Task description:
Here the job is to print all of the entries below verbatim and leave out any picture.

Materials provided:
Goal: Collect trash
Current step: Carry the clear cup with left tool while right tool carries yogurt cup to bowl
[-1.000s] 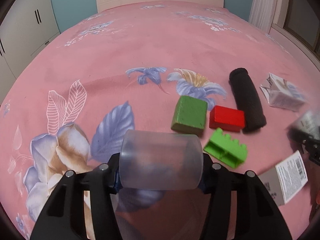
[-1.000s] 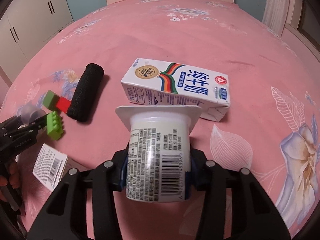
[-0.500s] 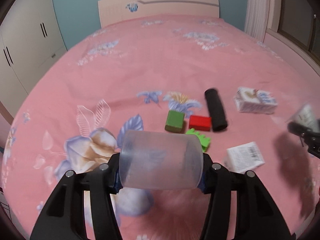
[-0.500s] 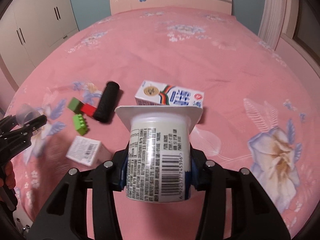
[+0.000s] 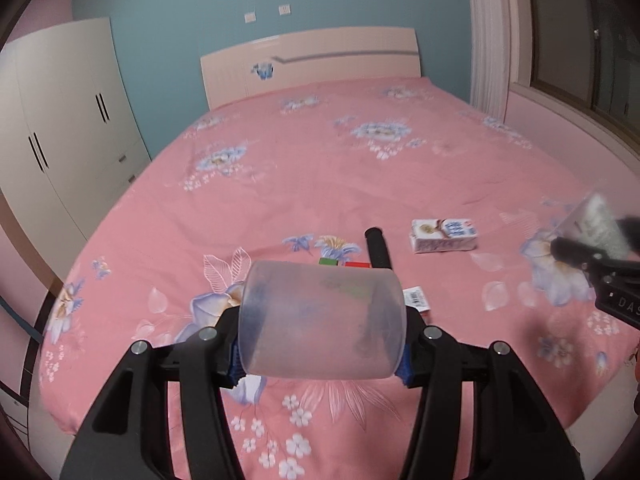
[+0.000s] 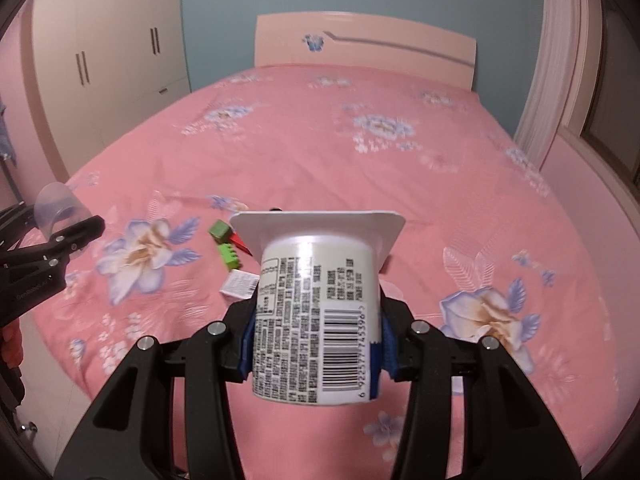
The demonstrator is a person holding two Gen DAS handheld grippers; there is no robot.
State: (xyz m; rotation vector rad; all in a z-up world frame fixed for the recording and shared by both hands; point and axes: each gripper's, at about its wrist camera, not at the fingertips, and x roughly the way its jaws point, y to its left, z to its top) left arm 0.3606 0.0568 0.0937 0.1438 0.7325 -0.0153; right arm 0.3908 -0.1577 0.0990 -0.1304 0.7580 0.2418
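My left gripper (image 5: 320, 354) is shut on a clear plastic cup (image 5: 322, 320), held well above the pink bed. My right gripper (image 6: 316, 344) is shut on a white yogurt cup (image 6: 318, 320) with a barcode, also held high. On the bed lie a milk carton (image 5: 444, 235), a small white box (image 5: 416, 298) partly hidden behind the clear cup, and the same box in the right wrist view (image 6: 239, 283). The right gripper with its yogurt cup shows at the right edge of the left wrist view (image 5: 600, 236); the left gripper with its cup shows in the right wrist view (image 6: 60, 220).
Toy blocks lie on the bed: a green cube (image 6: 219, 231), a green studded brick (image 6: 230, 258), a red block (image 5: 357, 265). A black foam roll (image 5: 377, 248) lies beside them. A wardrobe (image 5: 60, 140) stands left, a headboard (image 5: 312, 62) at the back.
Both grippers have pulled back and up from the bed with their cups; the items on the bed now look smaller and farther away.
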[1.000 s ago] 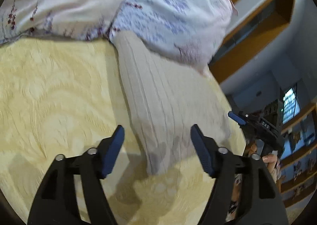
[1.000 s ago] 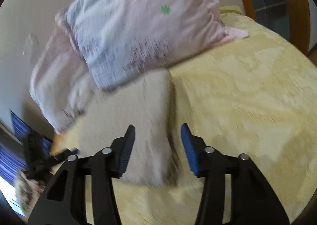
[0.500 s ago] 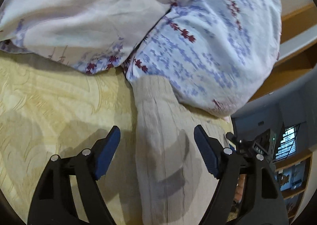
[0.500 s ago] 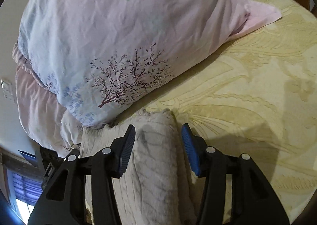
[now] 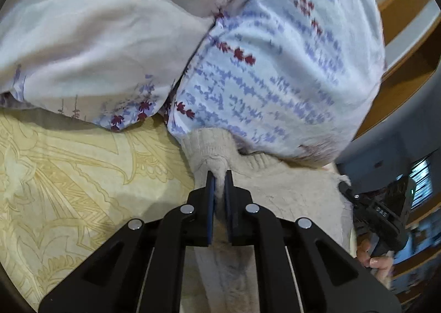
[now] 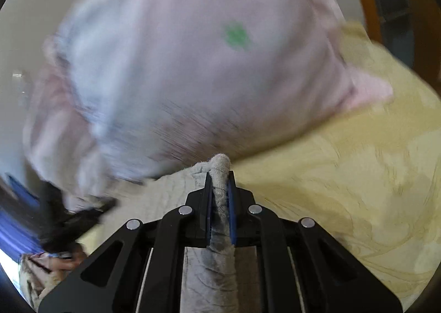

Exercise output:
Goal: Collect trash
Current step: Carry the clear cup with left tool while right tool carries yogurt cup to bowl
[-1.000s] 
[-1.000s] 
[-0.500s] 
[-0.500s] 
[+0.000s] 
[+0.000s] 
The demonstrator is a person holding two Gen DAS handheld grippers; there is no robot.
State: (xyz m; rotation vector rad; all in a z-up world frame fixed for the recording and shared by both hands; point and axes: each gripper's, at about its wrist camera, not at the fingertips, and x roughly the way its jaws point, y to its left, z to its top) left arm 0.3606 0.0568 0.0937 0.1438 0.7325 -0.0153; right arm 0.3908 -0.1577 0.0990 -0.1304 0.7580 0.2418
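My left gripper (image 5: 320, 354) is shut on a clear plastic cup (image 5: 322, 320), held well above the pink bed. My right gripper (image 6: 316, 344) is shut on a white yogurt cup (image 6: 318, 320) with a barcode, also held high. On the bed lie a milk carton (image 5: 444, 235), a small white box (image 5: 416, 298) partly hidden behind the clear cup, and the same box in the right wrist view (image 6: 239, 283). The right gripper with its yogurt cup shows at the right edge of the left wrist view (image 5: 600, 236); the left gripper with its cup shows in the right wrist view (image 6: 60, 220).
Toy blocks lie on the bed: a green cube (image 6: 219, 231), a green studded brick (image 6: 230, 258), a red block (image 5: 357, 265). A black foam roll (image 5: 377, 248) lies beside them. A wardrobe (image 5: 60, 140) stands left, a headboard (image 5: 312, 62) at the back.
Both grippers have pulled back and up from the bed with their cups; the items on the bed now look smaller and farther away.
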[1.000 s ago] 
[1.000 s ago] 
[0.500 s ago] 
[0.500 s ago] 
[now] 
[now] 

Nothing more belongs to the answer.